▶ _Problem_: Below are the entries. Transcribe exactly the lines from the one with "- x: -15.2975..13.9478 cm" through the one with "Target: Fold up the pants", ends included, and leave out all others.

[[ Provided material open ]]

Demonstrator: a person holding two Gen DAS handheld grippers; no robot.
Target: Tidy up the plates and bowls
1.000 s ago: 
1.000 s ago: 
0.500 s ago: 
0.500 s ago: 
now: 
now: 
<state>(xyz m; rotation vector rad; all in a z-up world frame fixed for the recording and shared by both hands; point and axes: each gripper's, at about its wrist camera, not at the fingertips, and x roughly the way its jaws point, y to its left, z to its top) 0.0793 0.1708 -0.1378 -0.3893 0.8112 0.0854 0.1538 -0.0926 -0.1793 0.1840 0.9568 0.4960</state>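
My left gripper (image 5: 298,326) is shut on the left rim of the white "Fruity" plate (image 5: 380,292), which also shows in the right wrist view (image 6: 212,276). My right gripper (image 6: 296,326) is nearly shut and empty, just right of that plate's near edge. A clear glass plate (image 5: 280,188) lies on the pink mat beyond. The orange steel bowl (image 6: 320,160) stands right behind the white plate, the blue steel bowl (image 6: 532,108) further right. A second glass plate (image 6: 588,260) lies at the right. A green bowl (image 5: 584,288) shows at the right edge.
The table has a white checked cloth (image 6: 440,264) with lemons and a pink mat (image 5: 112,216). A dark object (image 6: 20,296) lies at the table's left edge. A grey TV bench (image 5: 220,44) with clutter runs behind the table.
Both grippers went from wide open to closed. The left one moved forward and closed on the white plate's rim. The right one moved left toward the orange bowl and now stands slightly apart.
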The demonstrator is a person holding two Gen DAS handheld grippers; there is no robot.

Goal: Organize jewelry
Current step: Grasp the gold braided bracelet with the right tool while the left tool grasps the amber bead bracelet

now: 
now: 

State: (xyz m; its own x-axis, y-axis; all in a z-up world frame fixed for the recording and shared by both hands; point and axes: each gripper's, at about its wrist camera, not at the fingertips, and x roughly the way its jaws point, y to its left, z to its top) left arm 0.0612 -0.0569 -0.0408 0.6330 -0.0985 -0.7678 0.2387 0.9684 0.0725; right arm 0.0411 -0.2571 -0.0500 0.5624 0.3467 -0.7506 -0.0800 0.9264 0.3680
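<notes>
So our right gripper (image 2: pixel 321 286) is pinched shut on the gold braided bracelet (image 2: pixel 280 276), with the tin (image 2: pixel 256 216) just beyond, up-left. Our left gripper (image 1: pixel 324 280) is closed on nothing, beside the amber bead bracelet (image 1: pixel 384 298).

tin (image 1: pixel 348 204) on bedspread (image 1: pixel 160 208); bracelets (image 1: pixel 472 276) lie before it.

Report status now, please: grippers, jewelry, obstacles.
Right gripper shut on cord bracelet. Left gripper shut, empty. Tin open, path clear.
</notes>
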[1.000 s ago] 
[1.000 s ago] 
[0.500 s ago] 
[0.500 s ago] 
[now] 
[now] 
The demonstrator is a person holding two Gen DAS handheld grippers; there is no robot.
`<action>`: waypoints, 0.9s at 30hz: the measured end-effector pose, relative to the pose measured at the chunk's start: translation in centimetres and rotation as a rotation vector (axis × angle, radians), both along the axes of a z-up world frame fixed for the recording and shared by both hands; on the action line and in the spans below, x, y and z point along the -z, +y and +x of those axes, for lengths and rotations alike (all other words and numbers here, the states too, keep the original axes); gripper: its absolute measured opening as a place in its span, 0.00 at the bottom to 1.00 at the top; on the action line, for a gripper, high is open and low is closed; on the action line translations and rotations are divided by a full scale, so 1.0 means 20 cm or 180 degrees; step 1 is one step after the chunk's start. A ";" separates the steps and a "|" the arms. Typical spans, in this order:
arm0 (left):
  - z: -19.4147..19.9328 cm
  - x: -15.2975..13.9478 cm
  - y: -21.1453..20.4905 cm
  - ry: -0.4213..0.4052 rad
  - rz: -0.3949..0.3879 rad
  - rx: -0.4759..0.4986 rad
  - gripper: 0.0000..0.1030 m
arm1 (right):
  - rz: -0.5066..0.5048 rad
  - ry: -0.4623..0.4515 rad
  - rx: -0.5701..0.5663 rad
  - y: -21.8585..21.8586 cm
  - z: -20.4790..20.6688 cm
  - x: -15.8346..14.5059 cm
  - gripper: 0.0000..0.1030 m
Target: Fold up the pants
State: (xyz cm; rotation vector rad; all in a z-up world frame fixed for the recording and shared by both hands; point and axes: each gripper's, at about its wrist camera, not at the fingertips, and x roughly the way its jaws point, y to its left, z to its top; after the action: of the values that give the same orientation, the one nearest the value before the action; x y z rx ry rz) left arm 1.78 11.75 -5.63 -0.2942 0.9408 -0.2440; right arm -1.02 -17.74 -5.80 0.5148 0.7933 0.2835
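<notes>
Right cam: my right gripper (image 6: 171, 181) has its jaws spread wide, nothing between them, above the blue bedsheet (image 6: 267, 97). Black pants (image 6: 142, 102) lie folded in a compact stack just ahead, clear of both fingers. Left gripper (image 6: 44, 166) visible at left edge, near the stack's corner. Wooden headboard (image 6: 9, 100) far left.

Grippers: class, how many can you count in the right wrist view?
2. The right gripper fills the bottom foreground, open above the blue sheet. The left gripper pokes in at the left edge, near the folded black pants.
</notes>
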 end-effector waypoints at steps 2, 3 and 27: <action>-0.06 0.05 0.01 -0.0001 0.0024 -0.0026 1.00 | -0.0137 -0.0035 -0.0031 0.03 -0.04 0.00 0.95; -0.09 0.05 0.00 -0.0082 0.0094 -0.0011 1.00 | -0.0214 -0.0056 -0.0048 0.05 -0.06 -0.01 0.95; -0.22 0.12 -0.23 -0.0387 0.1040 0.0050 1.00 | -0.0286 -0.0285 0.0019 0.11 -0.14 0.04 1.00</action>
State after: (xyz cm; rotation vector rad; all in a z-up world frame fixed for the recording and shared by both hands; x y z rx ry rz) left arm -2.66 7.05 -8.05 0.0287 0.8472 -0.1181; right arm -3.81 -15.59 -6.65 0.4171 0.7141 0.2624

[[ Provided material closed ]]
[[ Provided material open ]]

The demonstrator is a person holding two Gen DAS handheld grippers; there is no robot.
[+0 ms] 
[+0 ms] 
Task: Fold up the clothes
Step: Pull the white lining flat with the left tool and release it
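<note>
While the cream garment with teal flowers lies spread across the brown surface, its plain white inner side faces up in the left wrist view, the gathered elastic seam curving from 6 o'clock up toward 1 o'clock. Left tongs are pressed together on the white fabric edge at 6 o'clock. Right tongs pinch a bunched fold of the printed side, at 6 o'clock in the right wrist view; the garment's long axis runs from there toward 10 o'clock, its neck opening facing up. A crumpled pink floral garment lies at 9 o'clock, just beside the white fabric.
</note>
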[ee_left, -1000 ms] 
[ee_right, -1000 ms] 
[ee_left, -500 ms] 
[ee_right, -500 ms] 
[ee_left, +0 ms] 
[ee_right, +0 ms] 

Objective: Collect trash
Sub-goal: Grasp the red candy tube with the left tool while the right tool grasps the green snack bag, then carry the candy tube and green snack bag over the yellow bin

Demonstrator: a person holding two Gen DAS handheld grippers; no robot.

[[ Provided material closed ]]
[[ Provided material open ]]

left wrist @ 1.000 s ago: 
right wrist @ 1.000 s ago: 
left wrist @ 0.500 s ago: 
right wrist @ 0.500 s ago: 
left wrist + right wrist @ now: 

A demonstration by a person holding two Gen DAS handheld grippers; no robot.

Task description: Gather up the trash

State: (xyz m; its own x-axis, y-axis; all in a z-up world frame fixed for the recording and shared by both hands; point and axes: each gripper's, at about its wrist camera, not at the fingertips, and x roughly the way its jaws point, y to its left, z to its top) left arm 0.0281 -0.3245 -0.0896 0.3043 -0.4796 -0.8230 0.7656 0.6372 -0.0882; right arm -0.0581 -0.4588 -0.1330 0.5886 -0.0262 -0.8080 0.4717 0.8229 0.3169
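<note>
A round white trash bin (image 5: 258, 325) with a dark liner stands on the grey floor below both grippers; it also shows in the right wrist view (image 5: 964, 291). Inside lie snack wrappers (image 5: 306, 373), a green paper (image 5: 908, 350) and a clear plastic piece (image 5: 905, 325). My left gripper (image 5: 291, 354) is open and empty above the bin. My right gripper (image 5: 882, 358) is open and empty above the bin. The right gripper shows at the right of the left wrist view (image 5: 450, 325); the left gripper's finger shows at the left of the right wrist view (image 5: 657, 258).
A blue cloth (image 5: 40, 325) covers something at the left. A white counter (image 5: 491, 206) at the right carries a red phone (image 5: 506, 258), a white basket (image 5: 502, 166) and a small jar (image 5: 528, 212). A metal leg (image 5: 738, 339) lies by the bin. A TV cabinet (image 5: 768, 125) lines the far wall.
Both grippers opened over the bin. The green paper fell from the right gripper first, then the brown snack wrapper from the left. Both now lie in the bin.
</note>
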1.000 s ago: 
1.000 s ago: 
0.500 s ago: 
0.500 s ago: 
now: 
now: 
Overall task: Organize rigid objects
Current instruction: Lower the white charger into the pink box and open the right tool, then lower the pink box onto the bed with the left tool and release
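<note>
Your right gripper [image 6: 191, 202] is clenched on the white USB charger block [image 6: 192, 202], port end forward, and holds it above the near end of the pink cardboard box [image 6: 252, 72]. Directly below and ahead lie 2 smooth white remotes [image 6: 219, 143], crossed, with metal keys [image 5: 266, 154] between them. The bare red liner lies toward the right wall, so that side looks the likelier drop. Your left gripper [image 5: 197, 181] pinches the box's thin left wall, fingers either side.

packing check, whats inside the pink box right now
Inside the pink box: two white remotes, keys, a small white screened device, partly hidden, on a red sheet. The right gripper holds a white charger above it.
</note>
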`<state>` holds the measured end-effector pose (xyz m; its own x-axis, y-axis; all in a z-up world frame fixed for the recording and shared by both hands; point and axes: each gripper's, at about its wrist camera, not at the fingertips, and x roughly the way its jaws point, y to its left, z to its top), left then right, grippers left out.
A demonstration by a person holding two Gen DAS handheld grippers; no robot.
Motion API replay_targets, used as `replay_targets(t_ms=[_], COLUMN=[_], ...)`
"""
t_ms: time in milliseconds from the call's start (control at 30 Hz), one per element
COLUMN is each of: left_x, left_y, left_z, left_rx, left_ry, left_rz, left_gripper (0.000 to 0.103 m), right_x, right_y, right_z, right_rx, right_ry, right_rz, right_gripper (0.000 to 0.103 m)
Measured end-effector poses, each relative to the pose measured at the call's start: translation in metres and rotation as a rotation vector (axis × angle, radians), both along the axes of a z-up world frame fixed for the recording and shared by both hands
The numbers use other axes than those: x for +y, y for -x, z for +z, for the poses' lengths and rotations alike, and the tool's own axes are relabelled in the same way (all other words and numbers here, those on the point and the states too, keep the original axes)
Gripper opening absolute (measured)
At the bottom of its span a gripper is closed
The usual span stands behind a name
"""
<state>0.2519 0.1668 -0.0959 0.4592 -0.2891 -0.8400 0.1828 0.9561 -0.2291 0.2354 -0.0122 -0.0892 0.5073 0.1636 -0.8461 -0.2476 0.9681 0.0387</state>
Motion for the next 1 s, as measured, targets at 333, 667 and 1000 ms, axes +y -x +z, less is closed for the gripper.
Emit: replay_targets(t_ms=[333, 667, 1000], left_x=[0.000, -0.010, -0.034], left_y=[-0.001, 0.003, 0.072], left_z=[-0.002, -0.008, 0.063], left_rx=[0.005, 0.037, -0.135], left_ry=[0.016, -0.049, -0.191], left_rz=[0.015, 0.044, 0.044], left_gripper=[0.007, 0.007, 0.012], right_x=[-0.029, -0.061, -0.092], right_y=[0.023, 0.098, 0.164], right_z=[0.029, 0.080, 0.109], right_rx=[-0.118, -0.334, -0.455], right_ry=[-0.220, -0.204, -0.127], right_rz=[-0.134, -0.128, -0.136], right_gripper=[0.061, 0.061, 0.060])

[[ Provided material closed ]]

▶ _Task answer_:
  - x: -15.2975..13.9478 cm
  - y: -21.1453..20.4905 cm
  - ry: -0.4213..0.4052 rad
  - rz: -0.3949..0.3879 rad
  - rx: -0.4759..0.4986 rad
  - gripper: 0.0000..0.1030 m
arm1 (right):
  - rz: -0.5066..0.5048 rad
  - ry: -0.4623..0.4515 rad
  - rx: -0.5701..0.5663 rad
  - y: -21.8585..21.8586 cm
  - z: -20.4790..20.6688 cm
  - x: -15.8346..14.5059 cm
  - gripper: 0.0000..0.1030 m
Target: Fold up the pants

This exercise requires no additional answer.